## Problem requirements
Among the entries below, please repeat exactly and only the lines from the line containing "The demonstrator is" to the line containing "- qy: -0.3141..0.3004", both lines included.

## Available data
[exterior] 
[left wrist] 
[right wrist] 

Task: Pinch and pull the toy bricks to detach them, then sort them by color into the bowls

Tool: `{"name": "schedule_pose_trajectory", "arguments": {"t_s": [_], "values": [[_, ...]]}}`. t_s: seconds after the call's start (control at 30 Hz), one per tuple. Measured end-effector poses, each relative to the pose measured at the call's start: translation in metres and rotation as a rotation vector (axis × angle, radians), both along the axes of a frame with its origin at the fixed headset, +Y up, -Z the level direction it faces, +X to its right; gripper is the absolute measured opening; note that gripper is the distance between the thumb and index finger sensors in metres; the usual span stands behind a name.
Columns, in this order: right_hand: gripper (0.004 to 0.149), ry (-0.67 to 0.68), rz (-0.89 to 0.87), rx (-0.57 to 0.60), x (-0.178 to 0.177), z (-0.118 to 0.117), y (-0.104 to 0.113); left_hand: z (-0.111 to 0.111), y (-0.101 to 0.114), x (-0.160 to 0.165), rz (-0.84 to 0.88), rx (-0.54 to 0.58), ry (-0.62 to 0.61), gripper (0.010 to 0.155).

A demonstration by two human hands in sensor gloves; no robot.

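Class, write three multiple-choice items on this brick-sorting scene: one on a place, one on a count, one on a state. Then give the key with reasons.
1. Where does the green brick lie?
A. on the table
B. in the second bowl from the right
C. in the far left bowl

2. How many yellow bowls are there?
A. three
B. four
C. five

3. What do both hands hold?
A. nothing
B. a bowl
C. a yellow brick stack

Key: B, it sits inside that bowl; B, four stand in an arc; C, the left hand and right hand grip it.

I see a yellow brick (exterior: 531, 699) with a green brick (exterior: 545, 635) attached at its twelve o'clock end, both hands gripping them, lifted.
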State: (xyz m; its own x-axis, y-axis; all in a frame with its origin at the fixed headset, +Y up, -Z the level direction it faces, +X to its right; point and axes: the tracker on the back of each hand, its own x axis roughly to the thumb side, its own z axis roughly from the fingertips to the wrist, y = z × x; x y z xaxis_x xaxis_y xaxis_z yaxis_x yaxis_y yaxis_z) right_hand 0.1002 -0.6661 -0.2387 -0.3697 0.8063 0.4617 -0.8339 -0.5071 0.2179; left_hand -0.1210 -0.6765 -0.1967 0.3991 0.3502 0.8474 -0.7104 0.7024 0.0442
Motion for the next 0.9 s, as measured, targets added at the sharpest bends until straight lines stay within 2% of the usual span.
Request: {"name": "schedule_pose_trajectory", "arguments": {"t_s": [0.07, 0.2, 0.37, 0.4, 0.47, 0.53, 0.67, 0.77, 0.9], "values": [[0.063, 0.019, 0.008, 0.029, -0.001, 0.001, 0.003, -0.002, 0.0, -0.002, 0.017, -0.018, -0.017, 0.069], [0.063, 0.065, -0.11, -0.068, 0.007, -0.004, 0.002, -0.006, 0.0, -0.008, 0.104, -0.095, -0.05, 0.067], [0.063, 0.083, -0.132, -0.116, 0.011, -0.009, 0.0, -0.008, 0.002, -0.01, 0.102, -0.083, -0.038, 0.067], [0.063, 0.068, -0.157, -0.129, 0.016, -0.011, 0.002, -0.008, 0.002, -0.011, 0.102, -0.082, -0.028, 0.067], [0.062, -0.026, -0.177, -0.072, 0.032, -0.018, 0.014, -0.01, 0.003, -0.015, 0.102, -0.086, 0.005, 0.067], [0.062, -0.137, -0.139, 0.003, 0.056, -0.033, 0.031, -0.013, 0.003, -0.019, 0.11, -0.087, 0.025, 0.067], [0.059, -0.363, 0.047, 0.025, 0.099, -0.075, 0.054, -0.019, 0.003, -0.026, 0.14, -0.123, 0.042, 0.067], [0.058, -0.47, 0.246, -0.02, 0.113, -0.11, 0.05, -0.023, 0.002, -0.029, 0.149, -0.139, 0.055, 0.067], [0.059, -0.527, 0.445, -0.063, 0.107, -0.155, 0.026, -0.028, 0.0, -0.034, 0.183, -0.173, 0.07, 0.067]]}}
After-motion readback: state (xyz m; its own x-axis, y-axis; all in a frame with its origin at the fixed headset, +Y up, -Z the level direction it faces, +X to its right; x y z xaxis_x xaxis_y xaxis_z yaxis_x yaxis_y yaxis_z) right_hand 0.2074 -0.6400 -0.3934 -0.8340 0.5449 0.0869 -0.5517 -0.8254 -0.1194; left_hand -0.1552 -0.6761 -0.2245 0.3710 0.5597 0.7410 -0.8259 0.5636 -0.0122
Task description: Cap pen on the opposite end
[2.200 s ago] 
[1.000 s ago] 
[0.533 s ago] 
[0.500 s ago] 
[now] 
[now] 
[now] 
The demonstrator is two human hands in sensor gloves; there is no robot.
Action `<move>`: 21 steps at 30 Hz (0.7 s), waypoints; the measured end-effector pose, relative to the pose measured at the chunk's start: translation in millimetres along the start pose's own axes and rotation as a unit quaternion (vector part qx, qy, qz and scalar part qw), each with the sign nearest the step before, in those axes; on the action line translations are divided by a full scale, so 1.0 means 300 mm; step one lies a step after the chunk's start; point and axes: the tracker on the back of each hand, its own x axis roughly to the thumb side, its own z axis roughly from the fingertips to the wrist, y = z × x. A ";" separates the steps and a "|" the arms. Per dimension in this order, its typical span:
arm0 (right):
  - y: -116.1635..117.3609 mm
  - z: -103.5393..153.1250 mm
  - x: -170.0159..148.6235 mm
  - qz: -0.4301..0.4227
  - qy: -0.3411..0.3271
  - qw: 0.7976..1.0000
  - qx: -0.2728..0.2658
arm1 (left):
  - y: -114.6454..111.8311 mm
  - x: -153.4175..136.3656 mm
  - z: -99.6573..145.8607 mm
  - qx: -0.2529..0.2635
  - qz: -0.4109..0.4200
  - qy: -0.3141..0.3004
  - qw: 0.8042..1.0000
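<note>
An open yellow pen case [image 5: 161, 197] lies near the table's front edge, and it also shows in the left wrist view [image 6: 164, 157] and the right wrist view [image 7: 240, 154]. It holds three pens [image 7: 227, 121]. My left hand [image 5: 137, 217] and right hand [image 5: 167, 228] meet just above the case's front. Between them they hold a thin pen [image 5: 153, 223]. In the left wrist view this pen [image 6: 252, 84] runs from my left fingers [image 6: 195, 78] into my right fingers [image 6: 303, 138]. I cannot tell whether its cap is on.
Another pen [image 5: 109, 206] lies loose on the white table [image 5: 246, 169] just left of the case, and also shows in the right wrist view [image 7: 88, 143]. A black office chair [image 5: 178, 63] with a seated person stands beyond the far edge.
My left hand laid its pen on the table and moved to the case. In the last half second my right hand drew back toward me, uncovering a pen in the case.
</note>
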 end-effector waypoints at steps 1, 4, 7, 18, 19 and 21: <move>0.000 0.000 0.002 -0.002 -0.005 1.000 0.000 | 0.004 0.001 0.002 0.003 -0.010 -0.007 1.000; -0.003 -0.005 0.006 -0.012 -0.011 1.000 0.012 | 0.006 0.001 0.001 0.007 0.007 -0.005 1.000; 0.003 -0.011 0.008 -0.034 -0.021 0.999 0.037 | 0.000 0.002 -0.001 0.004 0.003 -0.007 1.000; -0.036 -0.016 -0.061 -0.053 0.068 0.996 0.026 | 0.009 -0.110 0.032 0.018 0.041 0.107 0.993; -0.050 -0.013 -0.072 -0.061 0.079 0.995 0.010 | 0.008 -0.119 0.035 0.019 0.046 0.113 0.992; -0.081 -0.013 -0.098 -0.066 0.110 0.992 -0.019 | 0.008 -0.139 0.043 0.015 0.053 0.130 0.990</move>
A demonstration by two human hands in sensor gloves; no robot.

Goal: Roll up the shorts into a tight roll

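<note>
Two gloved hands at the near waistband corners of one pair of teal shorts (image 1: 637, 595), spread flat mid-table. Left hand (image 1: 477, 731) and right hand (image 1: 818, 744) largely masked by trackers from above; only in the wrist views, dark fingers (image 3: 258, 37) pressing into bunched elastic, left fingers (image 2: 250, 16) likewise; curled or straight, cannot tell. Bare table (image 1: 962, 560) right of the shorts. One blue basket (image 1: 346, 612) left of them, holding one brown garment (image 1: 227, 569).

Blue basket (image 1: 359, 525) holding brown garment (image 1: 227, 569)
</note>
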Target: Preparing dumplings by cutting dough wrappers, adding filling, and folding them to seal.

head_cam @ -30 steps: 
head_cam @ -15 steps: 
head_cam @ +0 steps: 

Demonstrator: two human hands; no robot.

## Task solution
The demonstrator is two human hands in sensor gloves; there is no robot.
Action `<move>`: 21 steps at 30 Hz (0.7 s), waypoints; the measured end-effector pose, relative to the pose measured at the chunk's start: translation in millimetres along the start pose's own axes and rotation as a unit quaternion (vector part qx, qy, qz and scalar part qw), each with the sign nearest the step before, in those axes; on the action line translations are divided by a full scale, so 1.0 means 300 mm; step one lies a step after the chunk's start; point and axes: the tracker on the back of each hand, its own x axis roughly to the thumb side, its own z axis roughly from the fingertips to the wrist, y = z × x. A ";" separates the steps and a "|" the arms. Per dimension in this order, its typical span:
arm0 (right):
  - y: -116.1635..117.3609 mm
  - z: -103.5393..153.1250 mm
  - x: -170.0159..148.6235 mm
  - qz: -0.4301..0.4227
  - qy: -0.3411..0.3271
  - qw: 0.7976..1.0000
  - qx: -0.2728..0.2658
arm1 (left):
  - y: -114.6454..111.8311 mm
  - x: -153.4175..136.3656 mm
  - z: -99.6573..145.8607 mm
  - qx: -0.2529..0.2635
  - qz: -0.4109..0.4200
  - qy: -0.3141..0.3004

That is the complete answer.